Black stools can be caused by several things (iron pills, for example) but one of the primary causes of black stools is bleeding in the upper gastrointestinal tract (esophagus, stomach, and the first part of the small intestine). This can be very dangerous for you, even life threatening. If you have black stools you should call your doctor immediately and/or go to the emergency room.
You do not give us much history such as if you have cirrhosis, low platelets, a history of gastrointestinal bleeding, etc. Regardless, if you are passing black stools, then please call your doctor immediately and/or go to the emergency room. If you have cirrhosis, this is even more critical. If you are bleeding in the intestinal tract, you could bleed to death, so please do not delay in seeking appropriate help.
From Medline Plus
Bloody or tarry stools
"Bloody stools often are a sign of an injury or disorder in the digestive tract. Your doctor may use the term "melena" to describe black, tarry, and foul-smelling stools or "hematochezia" to describe red- or maroon-colored stools.
Blood in the stool may come from anywhere along your digestive tract, from mouth to anus. It may be present in such small amounts that you cannot actually see it, and it is only detectable by a fecal occult blood test.

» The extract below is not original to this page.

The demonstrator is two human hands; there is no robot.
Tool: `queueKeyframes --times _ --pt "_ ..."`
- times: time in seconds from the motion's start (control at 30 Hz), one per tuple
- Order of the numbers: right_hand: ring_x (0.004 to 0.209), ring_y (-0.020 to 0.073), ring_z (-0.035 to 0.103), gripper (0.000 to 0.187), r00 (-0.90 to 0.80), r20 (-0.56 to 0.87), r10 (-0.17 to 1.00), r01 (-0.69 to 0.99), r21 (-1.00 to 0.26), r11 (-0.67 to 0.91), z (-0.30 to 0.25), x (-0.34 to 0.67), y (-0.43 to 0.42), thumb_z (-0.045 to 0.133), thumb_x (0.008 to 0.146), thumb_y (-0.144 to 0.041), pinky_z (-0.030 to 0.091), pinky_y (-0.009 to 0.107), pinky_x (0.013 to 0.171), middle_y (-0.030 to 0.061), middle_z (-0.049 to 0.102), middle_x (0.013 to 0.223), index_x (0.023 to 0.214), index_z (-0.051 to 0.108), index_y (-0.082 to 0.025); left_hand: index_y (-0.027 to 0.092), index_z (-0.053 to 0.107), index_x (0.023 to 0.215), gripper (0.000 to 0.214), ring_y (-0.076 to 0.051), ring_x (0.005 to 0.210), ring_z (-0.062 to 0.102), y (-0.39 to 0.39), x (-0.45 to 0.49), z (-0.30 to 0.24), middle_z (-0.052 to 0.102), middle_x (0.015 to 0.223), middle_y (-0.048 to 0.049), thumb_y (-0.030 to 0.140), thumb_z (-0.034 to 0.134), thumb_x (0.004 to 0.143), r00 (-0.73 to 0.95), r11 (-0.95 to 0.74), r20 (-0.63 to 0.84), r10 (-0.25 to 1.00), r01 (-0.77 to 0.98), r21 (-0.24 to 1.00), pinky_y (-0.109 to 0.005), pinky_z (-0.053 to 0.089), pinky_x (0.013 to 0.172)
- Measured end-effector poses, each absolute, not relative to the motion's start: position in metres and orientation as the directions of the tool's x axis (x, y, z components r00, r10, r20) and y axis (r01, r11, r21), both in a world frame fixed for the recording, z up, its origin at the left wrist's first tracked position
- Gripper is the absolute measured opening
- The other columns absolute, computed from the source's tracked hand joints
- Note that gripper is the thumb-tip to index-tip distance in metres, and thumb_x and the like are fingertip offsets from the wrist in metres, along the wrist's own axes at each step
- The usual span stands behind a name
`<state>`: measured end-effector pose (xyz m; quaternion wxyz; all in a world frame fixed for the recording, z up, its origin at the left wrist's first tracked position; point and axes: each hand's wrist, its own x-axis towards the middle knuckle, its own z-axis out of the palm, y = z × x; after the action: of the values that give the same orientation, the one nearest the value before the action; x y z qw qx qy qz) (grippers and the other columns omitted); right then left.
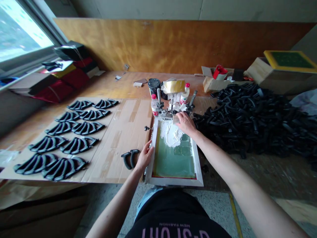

When there is enough blood to change the appearance of your stools, the doctor will want to know the exact color to help find the site of bleeding. To make a diagnosis, your doctor may use endoscopy or special x-ray studies.
Black stool usually means that the blood is coming from the upper part of the gastrointestinal (GI) tract. This includes the esophagus, stomach, and the first part of the small intestine. Blood will typically look like tar after it has been exposed to the body's digestive juices as it passes through the intestines.
Maroon-colored stools or bright red blood usually suggests that the blood is coming from the lower part of the GI tract (large bowel, rectum, or anus). However, sometimes massive or rapid bleeding in the stomach causes bright red stools.
Eating black licorice, lead, iron pills, bismuth medicines like Pepto-Bismol, or blueberries can also cause black stools. Beets and tomatoes can sometimes make stools appear reddish. In these cases, your doctor can test the stool with a chemical to rule out the presence of blood.
Bleeding in the esophagus or stomach (such as with peptic ulcer disease) can also cause you to vomit blood.
The upper part of the GI tract will usually cause black stools due to:
Abnormal blood vessels (vascular malformation)
A tear in the esophagus from violent vomiting (Mallory-Weiss tear)
Bleeding stomach or duodenal ulcer
Inflammation of the stomach lining (gastritis)
Lack of proper blood flow to the intestines (bowel ischemia)
Trauma or foreign body
Widened, overgrown veins (called varices) in the esophagus and stomach
The lower part of the GI tract will usually cause maroon or bright red, bloody stools due to:
Bowel ischemia (when blood supply is cut off to part of the intestines)
Colon polyps or colon cancer
Diverticulosis (abnormal pouches in the colon)
Hemorrhoids (common cause)
Inflammatory bowel disease (such as Crohn's disease or ulcerative colitis)
Intestinal infection (such as bacterial enterocolitis)
Small bowel tumor
Trauma or foreign body
Vascular malformation (abnormal collections of blood vessels called arteriovenous malformations or AVMs)
When to Contact a Medical Professional
Call your doctor immediately if you notice blood or changes in the color of your stool."